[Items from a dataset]

[Start of section]

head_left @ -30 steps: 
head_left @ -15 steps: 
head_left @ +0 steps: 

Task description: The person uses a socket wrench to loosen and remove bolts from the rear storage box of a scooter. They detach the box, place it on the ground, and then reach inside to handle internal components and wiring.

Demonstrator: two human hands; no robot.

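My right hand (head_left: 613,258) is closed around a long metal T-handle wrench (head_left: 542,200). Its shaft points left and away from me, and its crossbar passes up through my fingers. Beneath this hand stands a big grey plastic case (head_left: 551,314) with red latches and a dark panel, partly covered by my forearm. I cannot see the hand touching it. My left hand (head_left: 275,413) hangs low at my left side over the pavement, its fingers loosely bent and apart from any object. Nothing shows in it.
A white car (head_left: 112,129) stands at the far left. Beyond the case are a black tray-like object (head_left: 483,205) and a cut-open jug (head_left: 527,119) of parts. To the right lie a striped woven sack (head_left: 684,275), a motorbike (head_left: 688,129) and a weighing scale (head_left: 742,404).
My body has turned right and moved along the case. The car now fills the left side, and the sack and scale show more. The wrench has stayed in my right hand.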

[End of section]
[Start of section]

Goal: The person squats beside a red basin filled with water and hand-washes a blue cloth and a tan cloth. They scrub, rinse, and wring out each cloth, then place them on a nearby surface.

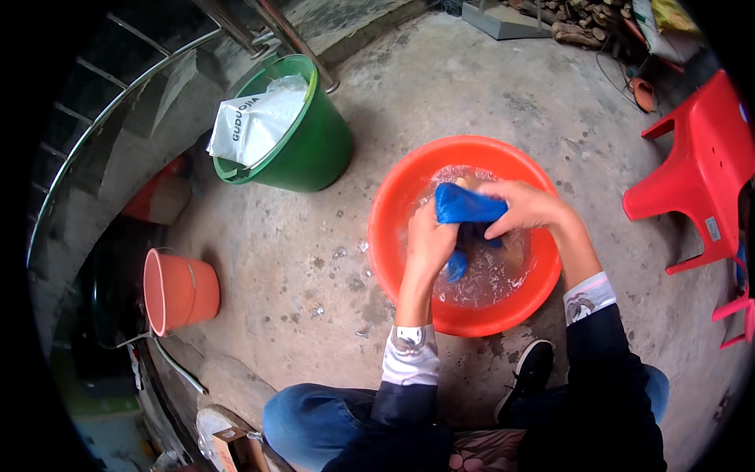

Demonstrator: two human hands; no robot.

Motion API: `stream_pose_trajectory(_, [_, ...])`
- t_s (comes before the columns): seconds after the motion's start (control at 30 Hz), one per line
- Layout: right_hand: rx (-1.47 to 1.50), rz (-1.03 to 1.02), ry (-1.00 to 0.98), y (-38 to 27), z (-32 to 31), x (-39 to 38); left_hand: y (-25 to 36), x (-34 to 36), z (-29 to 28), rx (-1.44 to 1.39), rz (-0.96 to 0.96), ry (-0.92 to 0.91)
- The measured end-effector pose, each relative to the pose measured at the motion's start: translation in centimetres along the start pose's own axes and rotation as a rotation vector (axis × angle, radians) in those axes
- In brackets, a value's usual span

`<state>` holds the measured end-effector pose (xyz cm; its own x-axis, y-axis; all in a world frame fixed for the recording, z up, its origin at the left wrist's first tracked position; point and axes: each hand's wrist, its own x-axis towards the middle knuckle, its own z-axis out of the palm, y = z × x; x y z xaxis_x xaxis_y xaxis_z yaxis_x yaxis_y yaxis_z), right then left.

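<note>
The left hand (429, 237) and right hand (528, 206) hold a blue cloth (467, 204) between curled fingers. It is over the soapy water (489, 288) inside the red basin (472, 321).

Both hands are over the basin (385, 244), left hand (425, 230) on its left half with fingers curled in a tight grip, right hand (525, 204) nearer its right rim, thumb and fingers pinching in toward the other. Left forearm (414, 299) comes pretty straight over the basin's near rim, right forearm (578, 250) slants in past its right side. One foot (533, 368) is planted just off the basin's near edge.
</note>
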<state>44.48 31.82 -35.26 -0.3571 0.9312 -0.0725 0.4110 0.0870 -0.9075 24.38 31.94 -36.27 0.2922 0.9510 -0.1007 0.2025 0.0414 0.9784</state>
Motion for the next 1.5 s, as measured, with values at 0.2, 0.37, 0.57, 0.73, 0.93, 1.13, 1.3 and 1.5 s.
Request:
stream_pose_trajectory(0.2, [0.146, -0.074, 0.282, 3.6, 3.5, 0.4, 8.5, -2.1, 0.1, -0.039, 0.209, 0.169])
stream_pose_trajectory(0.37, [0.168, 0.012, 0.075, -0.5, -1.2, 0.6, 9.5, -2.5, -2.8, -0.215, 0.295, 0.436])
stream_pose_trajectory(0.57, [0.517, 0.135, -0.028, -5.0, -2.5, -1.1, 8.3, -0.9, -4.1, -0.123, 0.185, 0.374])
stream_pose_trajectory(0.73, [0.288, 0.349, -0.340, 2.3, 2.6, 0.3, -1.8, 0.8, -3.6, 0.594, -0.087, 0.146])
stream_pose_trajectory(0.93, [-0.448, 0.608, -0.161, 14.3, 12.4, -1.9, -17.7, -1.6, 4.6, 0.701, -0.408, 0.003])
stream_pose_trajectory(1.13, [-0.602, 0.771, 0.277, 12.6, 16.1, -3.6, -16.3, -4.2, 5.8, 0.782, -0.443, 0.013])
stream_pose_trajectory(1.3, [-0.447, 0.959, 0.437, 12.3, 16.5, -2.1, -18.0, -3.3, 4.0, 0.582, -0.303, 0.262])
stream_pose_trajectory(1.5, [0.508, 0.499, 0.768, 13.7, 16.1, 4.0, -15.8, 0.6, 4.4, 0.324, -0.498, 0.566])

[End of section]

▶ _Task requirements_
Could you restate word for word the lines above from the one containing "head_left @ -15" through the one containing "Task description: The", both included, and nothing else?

▶ _Result of the task_
head_left @ -15 steps: 
head_left @ +0 steps: 

Task description: The person uses a socket wrench to loosen and remove bolts from the rear storage box of a scooter. They detach the box, place it on the ground, and then reach inside to handle internal components and wiring.

The response to this exercise is complete.